The Nudie flock is kept separate from the composites, although the joining and marking operations match.
He said wool dropped in the paddock or yards seems to disappear.
“The wool in the paddock is biodegradable … my mother-in-law has a worm farm and she puts woollen jumpers in there and the worms completely eat all that up and if it was acrylic or cotton they don’t do that.
“So that’s going on, on our farm, with that little bit of wool.
“As it goes on, there will be less wool and I imagine, at some point, there will be no wool, no shearing.”
Finding shearers has been an issue
Mr Mitchell said finding shearers had been an issue for him since 1988, when he was running a team near Hay in New South Wales. The wool price went from 600c/kg to 870c/kg, within a week we found it really hard to find shearers and shedhands, he said.
“It’s never really recovered from that.
“I think that’s one of the things that drove us to the Nudies, because the wool in composites is not a big profit driver.”
He said the Mitchell operation this year will sell 10 units of meat per hectare – ewe lambs, sale wethers and empty/aged ewes – and would produce about 35kg of wool per hectare.
“So let’s say 35kgs at 125-130c/kg that’s say $50.
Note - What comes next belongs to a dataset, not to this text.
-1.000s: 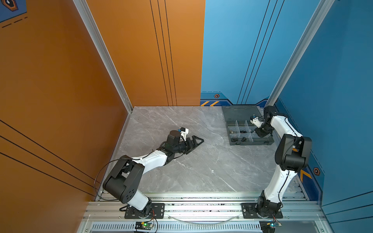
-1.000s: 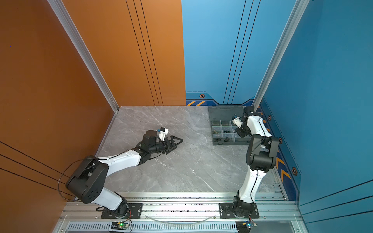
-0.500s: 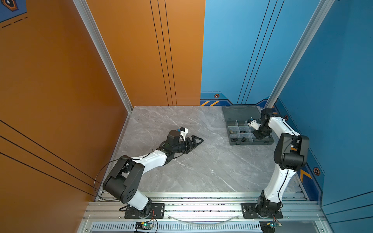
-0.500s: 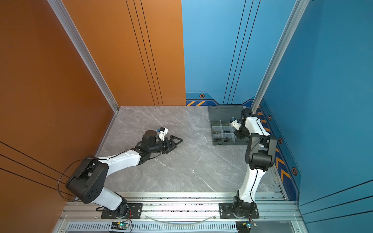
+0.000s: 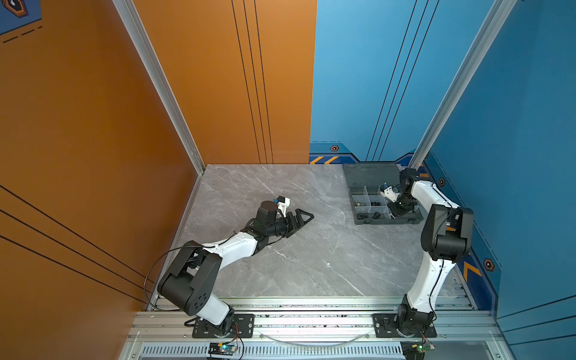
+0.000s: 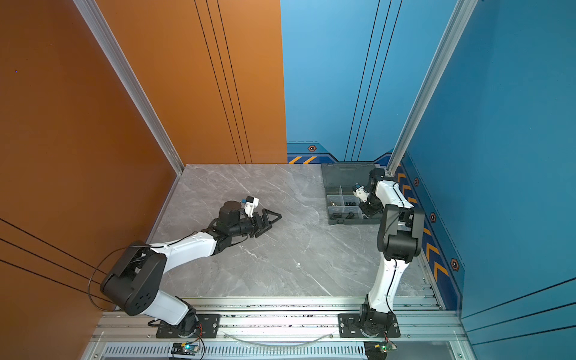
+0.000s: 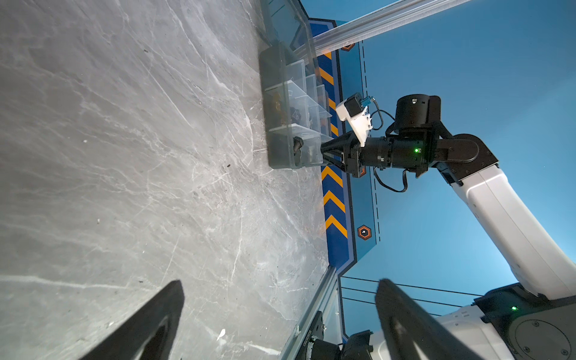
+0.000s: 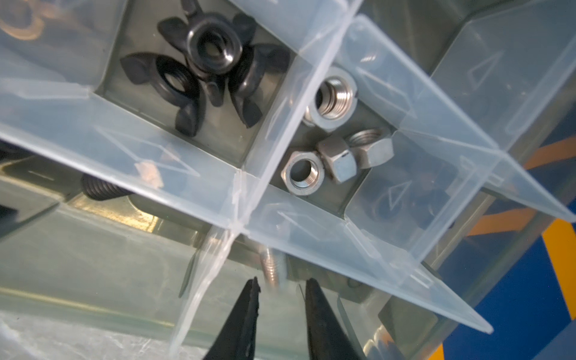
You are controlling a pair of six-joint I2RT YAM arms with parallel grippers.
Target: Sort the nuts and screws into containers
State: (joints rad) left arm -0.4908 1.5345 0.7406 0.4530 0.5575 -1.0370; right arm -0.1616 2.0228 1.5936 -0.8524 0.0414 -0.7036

“If we are selling 10 ewes/hectare that last year averaged $170, there’s $1700/hectare,” he said.
“So if wool doubled overnight, so we go from $50 to $100, it’s still not a major profit driver.”
He said with Merino wool production at 60kg/ha at a price of 1000c/kg for 19 micron or $600/ha and selling 2.8 units/ha, or about $430/ha, this would generate about $1430/ha “if we were still doing it,” he said.
“So if the Merino wool (prices) doubled today it would still only be coming up to parity with our composite structure, so I’m happy to be out of the industry and happy to be in the composite prime lamb industry.
“And I do think the future for that is perhaps with a shedding variety,” he said.
“I just don’t see the value with wool and it’s a hassle to get.”
Mr Russell said there wasn’t much difference in the lambing percentage between the composites and the Nudies.
“This year we had a conception rate of 162pc of single and twins … and our Nudies were exactly the same.
“The main difference is the early (lamb) growth rates.”
Mr Mitchell said in time they would develop the Nudies to “fill the back block”, leading to a 1/3 Nudie-2/3 composite flock.
He not seen the Nudie sheep challenged by extreme weather events and most paddocks have shelter. Mr Mitchell said he was not committed to joining ewe lambs, but Nudie ewe lambs had no problem getting to 40kg-plus, although only the better lambs were selected for Spring joining, with smaller lambs run on for another year.